So you have to free just the memory block obtained from realloc. string2 points to that memory.

Answer 2

When you call realloc, either the returned pointer is the same as the original, or a new pointer is returned and the original pointer becomes invalid. In the first case, calling free on both string1 and string2 results in a double-free since the pointers are equal. In the second case, calling free on string1 is a double-free since it was already freed.

So either way you have a double-free which results in undefined behavior.

From the man page for realloc:

void *realloc(void *ptr, size_t size);

The realloc() function changes the size of the memory block pointed to by ptr to size bytes. The contents will be unchanged in the range from the start of the region up to the minimum of the old and new sizes. If the new size is larger than the old size, the added memory will not be initialized. If ptr is NULL, then the call is equivalent to malloc(size), for all values of size; if size is equal to zero, and ptr is not NULL, then the call is equivalent to free(ptr). Unless ptr is NULL, it must have been returned by an earlier call to malloc(), calloc() or realloc(). If the area pointed to was moved, a free(ptr) is done.

The realloc() function returns a pointer to the newly allocated memory, which is suitably aligned for any kind of variable and may be different from ptr, or NULL if the request fails.

Also from the man page for free:

The free() function frees the memory space pointed to by ptr, which must have been returned by a previous call to malloc(), calloc() or realloc(). Otherwise, or if free(ptr) has already been called before, undefined behavior occurs. If ptr is NULL, no operation is performed.

You only need to free(string2).

Answer 3

Think of realloc as something equivalent to:

void *
realloc(void *old, size_t new_size)
{
    size_t old_size = magic_internal_function_that_knows_the_size_of(old);
    void *new = malloc(new_size);
    if (new == NULL)
        return NULL;
    memcpy(new, old, new_size > old_size ? old_size : new_size);
    free(old);
    return new;
}

If you have the magic function that can figure out how big an allocation is from the pointer, you can implement realloc yourself like this. malloc pretty much must have this function internally for free to work.

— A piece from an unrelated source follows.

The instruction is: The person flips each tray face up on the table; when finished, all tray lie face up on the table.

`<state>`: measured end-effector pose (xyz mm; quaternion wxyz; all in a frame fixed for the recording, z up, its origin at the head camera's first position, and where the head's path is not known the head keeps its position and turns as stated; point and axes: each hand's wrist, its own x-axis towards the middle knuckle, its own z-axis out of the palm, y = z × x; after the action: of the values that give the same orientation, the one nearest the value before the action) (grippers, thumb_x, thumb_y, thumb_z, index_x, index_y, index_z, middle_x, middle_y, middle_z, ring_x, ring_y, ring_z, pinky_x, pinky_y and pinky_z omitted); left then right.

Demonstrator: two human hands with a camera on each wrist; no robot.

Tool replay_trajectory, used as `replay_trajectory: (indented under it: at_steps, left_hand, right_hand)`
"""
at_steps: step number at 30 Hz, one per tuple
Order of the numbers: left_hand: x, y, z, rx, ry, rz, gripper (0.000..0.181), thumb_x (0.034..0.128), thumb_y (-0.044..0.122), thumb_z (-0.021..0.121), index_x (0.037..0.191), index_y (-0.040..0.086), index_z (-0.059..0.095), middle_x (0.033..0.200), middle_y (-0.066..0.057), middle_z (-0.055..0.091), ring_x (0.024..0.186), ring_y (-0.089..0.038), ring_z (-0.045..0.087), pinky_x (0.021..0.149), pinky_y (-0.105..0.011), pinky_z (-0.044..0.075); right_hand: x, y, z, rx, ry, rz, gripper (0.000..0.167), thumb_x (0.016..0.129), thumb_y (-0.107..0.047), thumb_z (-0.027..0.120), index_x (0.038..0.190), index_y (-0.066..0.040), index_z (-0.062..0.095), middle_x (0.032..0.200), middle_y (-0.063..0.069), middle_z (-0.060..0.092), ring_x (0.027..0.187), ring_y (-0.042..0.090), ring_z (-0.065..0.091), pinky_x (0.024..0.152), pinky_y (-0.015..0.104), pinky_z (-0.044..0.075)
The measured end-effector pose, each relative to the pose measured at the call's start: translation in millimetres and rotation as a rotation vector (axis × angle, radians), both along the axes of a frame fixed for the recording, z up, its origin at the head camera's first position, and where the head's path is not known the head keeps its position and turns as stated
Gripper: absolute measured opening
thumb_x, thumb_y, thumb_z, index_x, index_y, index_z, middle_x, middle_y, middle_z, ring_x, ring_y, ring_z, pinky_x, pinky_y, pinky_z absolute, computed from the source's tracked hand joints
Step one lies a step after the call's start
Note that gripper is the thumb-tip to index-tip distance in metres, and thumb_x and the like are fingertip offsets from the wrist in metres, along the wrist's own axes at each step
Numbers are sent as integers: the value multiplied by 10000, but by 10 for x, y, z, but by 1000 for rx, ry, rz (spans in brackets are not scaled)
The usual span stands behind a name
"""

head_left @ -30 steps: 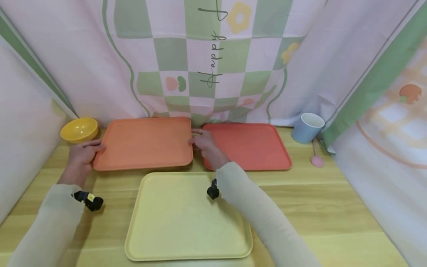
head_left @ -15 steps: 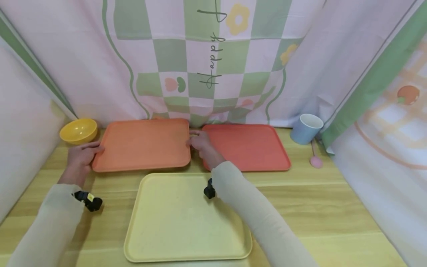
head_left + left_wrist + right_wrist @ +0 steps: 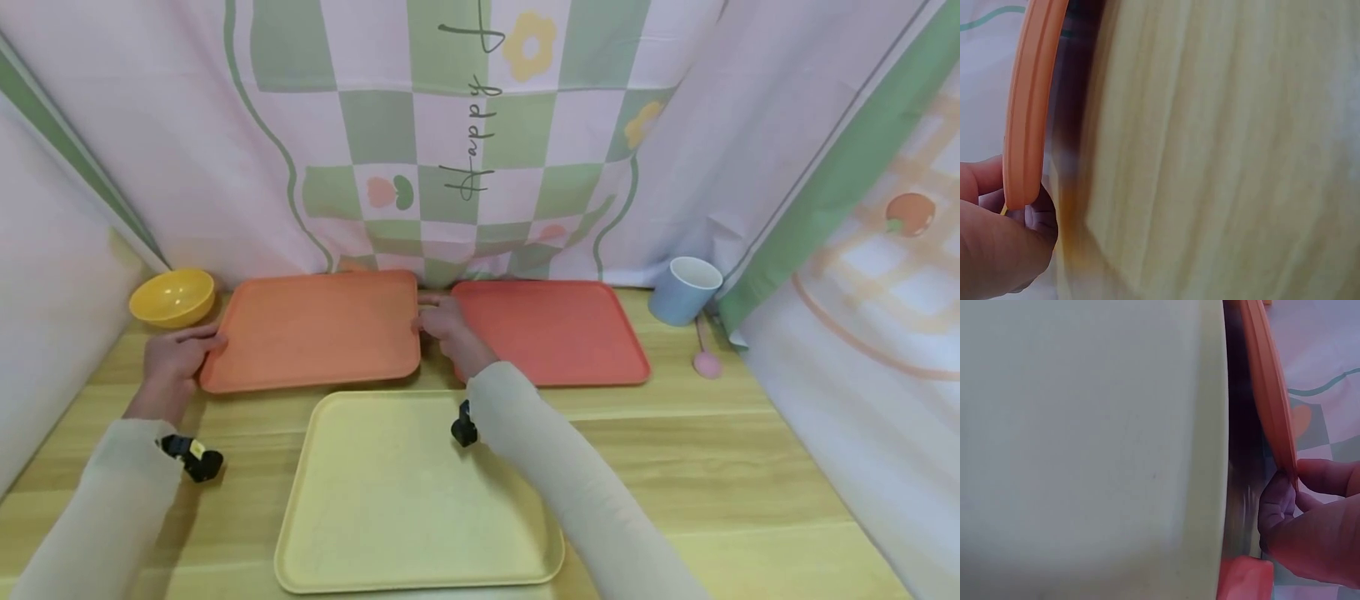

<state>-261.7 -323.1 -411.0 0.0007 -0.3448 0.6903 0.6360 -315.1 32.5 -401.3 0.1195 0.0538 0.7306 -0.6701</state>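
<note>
An orange tray (image 3: pixel 311 332) is held by its two short ends in the head view, slightly raised above the table with a dark shadow beneath. My left hand (image 3: pixel 174 367) grips its left end; in the left wrist view the thumb and curled fingers (image 3: pixel 1041 228) pinch the tray's rim (image 3: pixel 1030 106). On the opposite end my right hand (image 3: pixel 448 327) pinches the edge, its fingers (image 3: pixel 1277 503) curling underneath in the right wrist view. Nearer me lies a pale yellow tray (image 3: pixel 412 492), and a red tray (image 3: pixel 551 333) sits right of the orange one, partly behind my right forearm.
A yellow bowl (image 3: pixel 172 298) stands at the back left, close to my left hand. At the back right are a blue cup (image 3: pixel 684 292) and a pink spoon (image 3: pixel 707 362). A patterned curtain (image 3: pixel 450 125) hangs behind the wooden table (image 3: pixel 720 467).
The orange tray has shifted slightly left, away from the red tray, with both hands moving along with it. The view itself has drifted a little. Both grips stay the same.
</note>
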Motion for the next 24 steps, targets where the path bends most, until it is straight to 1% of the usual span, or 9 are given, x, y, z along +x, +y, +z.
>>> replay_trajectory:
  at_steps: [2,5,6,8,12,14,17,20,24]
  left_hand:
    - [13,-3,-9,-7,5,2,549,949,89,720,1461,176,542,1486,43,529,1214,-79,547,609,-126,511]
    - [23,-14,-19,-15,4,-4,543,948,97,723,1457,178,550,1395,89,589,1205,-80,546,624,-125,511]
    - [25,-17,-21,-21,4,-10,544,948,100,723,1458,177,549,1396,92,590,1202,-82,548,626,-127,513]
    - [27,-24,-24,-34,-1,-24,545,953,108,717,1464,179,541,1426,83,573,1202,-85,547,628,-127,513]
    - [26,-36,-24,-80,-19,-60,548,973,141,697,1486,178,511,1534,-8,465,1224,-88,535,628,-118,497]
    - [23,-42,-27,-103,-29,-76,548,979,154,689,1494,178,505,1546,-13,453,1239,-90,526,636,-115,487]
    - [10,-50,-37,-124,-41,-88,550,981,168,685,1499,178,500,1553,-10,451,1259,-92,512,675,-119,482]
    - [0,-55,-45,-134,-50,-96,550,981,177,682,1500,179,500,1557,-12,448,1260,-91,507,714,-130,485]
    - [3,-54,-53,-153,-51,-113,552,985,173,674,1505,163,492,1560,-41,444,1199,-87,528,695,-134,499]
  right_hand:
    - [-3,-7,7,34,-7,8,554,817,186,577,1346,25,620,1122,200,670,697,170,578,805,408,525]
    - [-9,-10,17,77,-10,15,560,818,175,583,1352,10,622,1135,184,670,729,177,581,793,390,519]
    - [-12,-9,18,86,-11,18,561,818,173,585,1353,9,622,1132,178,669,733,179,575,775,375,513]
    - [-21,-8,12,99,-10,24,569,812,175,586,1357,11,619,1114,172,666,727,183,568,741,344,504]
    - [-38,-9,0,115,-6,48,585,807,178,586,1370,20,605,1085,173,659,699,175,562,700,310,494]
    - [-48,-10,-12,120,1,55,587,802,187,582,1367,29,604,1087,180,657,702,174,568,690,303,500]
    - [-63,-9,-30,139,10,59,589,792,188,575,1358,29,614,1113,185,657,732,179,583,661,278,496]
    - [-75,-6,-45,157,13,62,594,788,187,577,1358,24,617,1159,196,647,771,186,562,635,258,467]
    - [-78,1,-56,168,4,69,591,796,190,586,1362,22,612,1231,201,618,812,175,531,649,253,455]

realloc can also do clever things like figuring out that you're reallocating to a smaller size and just free part of your allocation or figure out that you're growing your allocation and there's enough space after to fit it. But you don't need to think about those cases. Thinking that realloc is malloc+memcpy+free will not mislead you except that you need to remember that realloc failing and returning NULL means it didn't do the free.

Answer 4

Short answer: in your code, calling free(string2) is correct, and sufficient. Calling free(string1) is incorrect.

When you called realloc (and assuming that the call succeeded), its return value (which you stored in string2) became the one and only way to refer to the one block of memory that you have.

It may be that realloc resized your memory block "in place", meaning that the values of string2 and string1 are equal. In that case, calling free(string1) is wrong because you're freeing the same pointer twice.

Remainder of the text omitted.